While it is normal for human beings to have a natural sense of repulsion to bugs and insects, Entomophobia is the persistent and unreasonable fear of insects whether or not they are present.
Entomophobia (fear of bugs and insects) is one of the most commonly experienced specific phobias. It is characterized by a marked and persistent fear of the presence of insects. This may be simply triggered by the presence of insects or be a marked paranoia of insects that are not actually in proximity to the patient. While it is normal for people to fear insects, especially biting or stinging varieties, Entomophobia is not only an abnormal amount of fear but it persists even if the patient logically knows that there is nothing to fear. This disorder is closely linked to a fear of spiders (arachnophobia) or other tiny creatures and could be co-experienced. Those who are suffering from this specific phobia may go to great lengths to avoid insects, including a profound reluctance to go outside or refusing to enter dark places where there may be insects. Just the idea that insects may be in the area can cause someone who has this disorder profound distress.

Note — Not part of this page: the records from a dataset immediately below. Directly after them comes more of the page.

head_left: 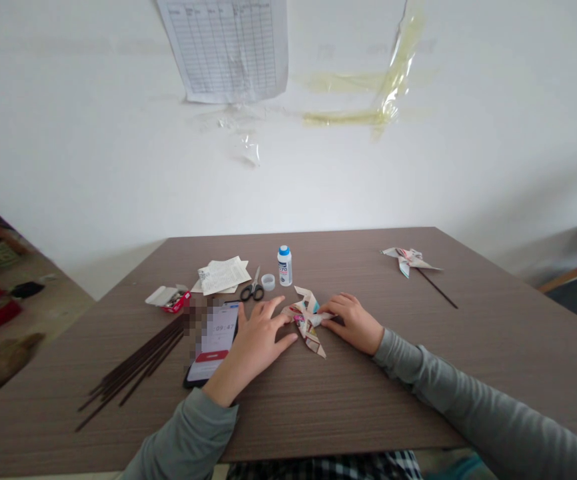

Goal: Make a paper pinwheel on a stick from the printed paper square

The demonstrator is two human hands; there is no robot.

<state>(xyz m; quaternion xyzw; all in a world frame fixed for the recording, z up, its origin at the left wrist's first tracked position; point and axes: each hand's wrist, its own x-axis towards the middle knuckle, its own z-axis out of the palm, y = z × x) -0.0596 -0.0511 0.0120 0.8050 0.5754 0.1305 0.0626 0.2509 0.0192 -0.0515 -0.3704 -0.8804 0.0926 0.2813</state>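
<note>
A paper pinwheel made of printed paper lies on the table between my two hands. My left hand is at its left side, fingers spread, with fingertips touching or close to the left blade. At the right blade, my right hand pinches the paper between thumb and fingers. Behind the pinwheel stands a white bottle with a blue cap. A small round translucent container and black-handled scissors lie to the bottle's left.
A phone lies beside my left forearm. Dark thin sticks, an open red box and stacked papers are on the left of the table. Another pinwheel on a stick lies at the back right.
</note>
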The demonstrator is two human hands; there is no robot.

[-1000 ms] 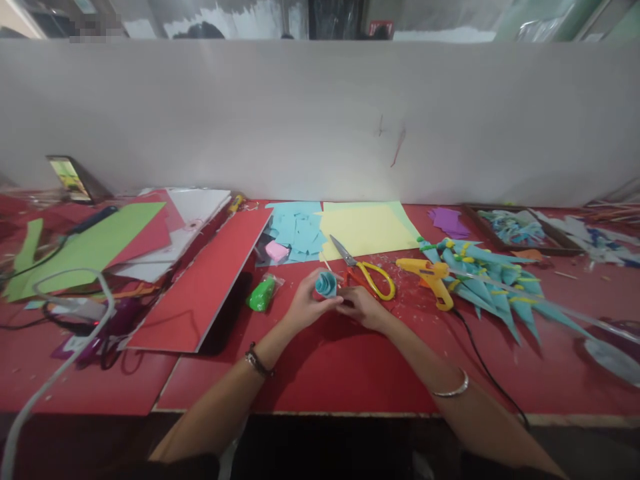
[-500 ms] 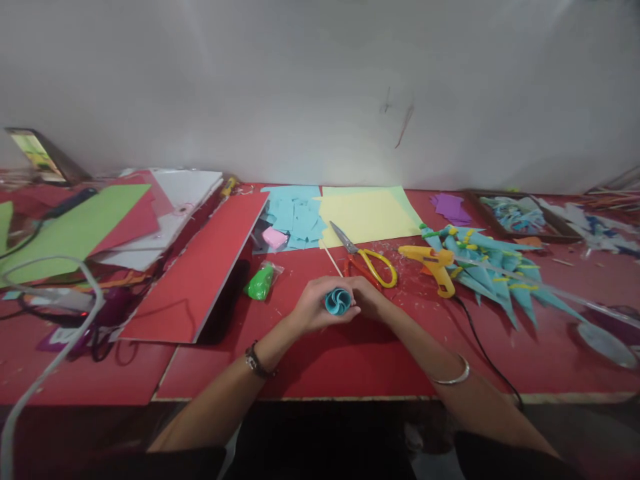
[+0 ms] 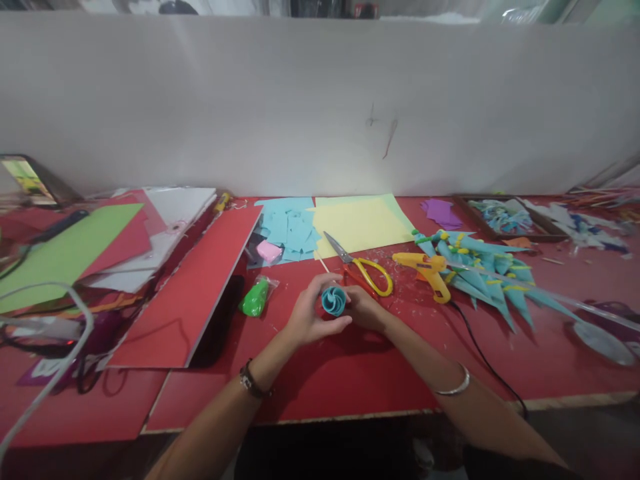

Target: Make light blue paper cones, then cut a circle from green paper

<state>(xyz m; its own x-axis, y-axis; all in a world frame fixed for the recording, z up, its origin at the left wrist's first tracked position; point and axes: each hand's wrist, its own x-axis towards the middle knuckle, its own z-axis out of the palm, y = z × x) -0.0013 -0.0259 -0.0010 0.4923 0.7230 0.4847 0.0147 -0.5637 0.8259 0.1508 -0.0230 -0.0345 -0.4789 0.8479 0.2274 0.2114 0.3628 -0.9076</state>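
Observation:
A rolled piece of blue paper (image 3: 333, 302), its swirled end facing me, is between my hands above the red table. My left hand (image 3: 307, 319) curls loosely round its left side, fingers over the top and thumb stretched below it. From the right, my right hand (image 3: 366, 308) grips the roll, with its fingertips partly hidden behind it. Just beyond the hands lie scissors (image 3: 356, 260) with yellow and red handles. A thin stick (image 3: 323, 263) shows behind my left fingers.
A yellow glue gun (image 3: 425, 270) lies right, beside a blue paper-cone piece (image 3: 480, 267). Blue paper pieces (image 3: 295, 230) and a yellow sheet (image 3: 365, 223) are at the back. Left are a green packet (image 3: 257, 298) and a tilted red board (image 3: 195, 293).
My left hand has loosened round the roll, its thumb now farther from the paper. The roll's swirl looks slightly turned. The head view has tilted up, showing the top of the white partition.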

Entomophobia is a complex, although common, specific phobia that has a wide variety of indications in addition to the fear of insects. An entomophobic person may constantly complain that they are being bitten by insects whether or not this is actually happening. In behavior, they will demonstrate a constant succession of escalating efforts to avoid insects both real and perceived. This can include excessive cleaning or unneeded fumigation efforts to rid the home of insects. Social isolation, to include a reluctance to go outdoors, can profoundly affect the lives of those in the grip of this affliction. Lack of physical activity can lead to morbid obesity and other health problems that require frequent visits to doctors. Some extreme cases have seen certain degrees of self-mutilation such as scratching the skin raw or even self-cutting because of a belief that insects are infesting their bodies. The reaction to insects, even ones who are harmless pests, can be extreme.
The patient may hold false beliefs about harmless bugs, including that they can lay eggs in the body and conduct internet searches and other research in an effort to validate these beliefs. When affected by the phobia, patients may demonstrate certain physical symptoms consistent with other phobias including nausea and vomiting, uncontrollable trembling, throbbing headaches and crying or screaming at the sight of insects.

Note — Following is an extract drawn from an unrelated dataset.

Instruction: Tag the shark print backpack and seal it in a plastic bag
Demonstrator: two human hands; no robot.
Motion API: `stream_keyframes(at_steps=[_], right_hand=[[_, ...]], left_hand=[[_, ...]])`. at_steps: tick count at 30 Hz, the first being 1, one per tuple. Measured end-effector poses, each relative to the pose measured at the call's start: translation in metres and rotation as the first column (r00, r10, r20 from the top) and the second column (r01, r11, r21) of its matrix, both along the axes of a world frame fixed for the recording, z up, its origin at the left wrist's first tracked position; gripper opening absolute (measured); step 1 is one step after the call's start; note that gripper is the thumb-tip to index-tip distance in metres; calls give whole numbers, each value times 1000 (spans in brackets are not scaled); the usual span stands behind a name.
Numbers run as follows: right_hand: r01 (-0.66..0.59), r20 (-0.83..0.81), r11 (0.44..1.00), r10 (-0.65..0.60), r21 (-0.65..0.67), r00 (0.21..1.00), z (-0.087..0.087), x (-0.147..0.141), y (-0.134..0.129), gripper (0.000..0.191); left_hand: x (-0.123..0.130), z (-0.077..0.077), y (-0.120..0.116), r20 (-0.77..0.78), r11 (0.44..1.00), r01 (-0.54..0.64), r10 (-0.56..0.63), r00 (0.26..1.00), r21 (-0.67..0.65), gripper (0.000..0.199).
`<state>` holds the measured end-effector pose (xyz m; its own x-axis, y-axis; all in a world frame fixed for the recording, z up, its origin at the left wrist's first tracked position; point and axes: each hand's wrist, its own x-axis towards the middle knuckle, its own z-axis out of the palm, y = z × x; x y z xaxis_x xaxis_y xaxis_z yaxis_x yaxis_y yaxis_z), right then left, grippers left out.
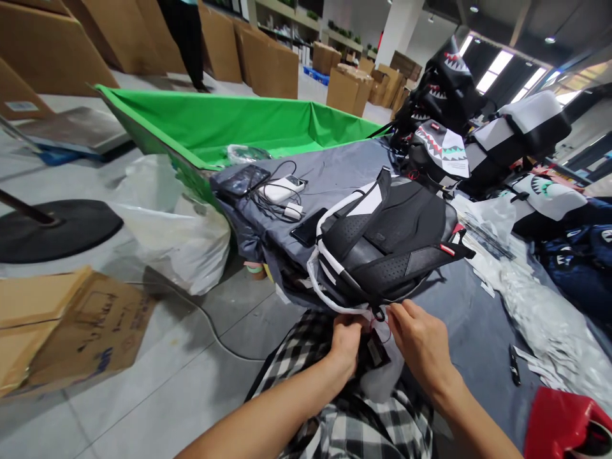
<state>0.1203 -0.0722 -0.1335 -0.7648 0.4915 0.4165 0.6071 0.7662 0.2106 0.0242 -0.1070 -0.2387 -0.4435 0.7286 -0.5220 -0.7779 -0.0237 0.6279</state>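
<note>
Head view: grey-covered table (344, 166) in a warehouse room with cardboard boxes (268, 60) stacked behind and a green cloth bin (229, 124) beside it; phones and a power bank (282, 189) with cables lie on the far end, more shark-mouth bags (444, 95) and plastic wrap (540, 306) at the right. A black backpack (387, 245) lies straps-up at the near table edge. Left hand (347, 341) and right hand (421, 344) both pinch a dark hang tag (376, 349) at the backpack's bottom, fingers pressed together.
</note>
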Motion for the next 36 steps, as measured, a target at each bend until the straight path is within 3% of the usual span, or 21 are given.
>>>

Entomophobia develops in much the same way as other phobias and can persist for a significantly long period of time. One of the most common causes of this specific phobia is childhood trauma, although a genetic predisposition towards anxiety and panic disorders is also a possibility. Although the large majority of insects do not pose any danger to human beings, it is normal for most people to have a sense of disgust or apprehension associated with them. For those with Entomophobia, this natural instinct is extremely heightened. It may also be a learned behavior, as parents who are afraid of insects will be overprotective of children and teach them that there is something to fear and the children adapt accordingly. This childhood fear can carry on deep into adulthood. The amount of trauma necessary to develop Entomophobia varies and can include being scared by an insect as an infant or even being stung by a bee. Fear of stinging insects can be magnified a great deal for individuals who are allergic to bee stings.
The treatment of phobias usually starts with psychotherapy or counselling and is a complicated effort to redefine the relationship that a patient has with the stimuli that are eliciting a fearful response. The goal is not to make the patient unafraid of insects so much as it is building coping skills to help them regain full function in their lives. During the course of therapy, many different techniques may be employed to help the patient overcome their fear of insects. At the beginning of a treatment plan, the therapy may focus on the patients’ earliest memories of insects in an effort to discover the root of the fear that has grown beyond control. Once this is determined, the most common method of treating a phobia is known as exposure therapy. This is a systemic desensitization by way of gradually introducing the patient to the source of their phobia in order to gradually reduce the intensity of their reaction to it. This is done in a controlled environment, although patients are free to make attempts to approach insects on their own as they grow more confident. This may be accompanied by other life skills instruction or even pharmaceutical treatment. Sedatives and beta blockers are often employed in the short-term during initial therapy but are not considered a permanent solution.
Cognitive behavioral therapy (CBT)
Mindfulness and medication
Although there are many steps that may be taken to prevent Entomophobia, it may not be strictly preventable. One of the most effective ways to prevent this specific phobia is early childhood introduction to insects and education about what insects are harmful and which ones pose no threat. Introducing them to children as gentle little creatures rather than malevolent things to fear will help children to be more welcoming of their presence, or at least see them as gross instead of terrifying. The exact combination of terror and trauma that leads to Entomophobia is different for every individual patient, but it is best addressed early when avoidance behaviors begin and before more extreme behavior develops. Many of the therapeutic steps taken to help patients in the grip of full-blown Entomophobia can also be applicable to preventative medicine and helping young children to deal with the normal childhood fear of bugs before they spiral out of control.